A short or long (containing a 27 polyQ repeat) CT of the P/Q calcium channel, CT-short and CT-longQ27, respectively were overexpressed in mice as previously described by our laboratory (37). CT-short and CT-longQ27 mice were further crossed with transgenic PC-specific CRE mice (Jackson Laboratories, stock number 004146 B6.129-Tg(Pcp2-cre)2Mpin/J) (43) to create the PC-specific expression of the P/Q calcium channel CT transgene in mice, CT-short^PC and CT-longQ27^PC (Fig. 1A). Transgene expression was detected by polymerase chain reaction analysis CT-short and CT-longQ27 forward, 5′ CGACCACTACCAGCAGAACA 3′, reverse, 5′ CCACGGACTGAGAGTTAGGC 3′ and Tg^cre forward, 5′ ATTCTCCCACCACCGTCAGTACG 3′, reverse, 5′ AAAATTTGCCTGCATTACCG 3′.
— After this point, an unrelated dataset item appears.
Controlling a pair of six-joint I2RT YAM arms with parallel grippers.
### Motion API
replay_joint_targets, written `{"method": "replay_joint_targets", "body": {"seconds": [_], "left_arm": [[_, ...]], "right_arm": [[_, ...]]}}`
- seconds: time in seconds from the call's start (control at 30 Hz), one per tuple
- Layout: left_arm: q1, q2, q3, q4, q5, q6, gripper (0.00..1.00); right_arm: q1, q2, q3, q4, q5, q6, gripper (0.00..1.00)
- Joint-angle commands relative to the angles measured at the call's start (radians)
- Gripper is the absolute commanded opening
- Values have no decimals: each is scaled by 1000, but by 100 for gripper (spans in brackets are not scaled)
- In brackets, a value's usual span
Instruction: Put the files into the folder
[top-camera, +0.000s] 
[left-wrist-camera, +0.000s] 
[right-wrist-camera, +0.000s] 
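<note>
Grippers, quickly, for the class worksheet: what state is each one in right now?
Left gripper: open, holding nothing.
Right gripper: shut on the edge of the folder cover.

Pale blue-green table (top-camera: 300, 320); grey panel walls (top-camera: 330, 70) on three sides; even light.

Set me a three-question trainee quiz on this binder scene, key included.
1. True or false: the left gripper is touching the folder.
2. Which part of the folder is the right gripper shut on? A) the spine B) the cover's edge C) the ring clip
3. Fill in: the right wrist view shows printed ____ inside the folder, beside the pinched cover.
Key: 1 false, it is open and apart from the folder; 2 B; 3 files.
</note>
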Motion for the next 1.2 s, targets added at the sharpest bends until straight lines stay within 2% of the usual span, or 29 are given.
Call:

Adult male and female mice were used for behavior experiments. The first test group consisted of 14 (6 males, 8 females) CT-short^PC and 12 CT-longQ27^PC (8 males, 4 females) mice between the ages of 14–17 months. A second independent group of mice consisting of 10 (5 males, 5 females) CT-short^PC and 12 CT-longQ27^PC (7 males, 5 females) mice at 15–17 months of age was tested later for additional experiments. All mice were group housed in the behavior laboratory on a 12 h dark/light cycle with food and water ad libitum for the duration of the testing period. Cleaning of the cages was executed at least 2 days prior to testing and not during the testing period to avoid stress and distraction. All tests were performed during their dark cycle to minimize disruption of the sleep cycle. Mice were acclimated for at least 7 days to the dark/light cycle and behavior laboratory before testing.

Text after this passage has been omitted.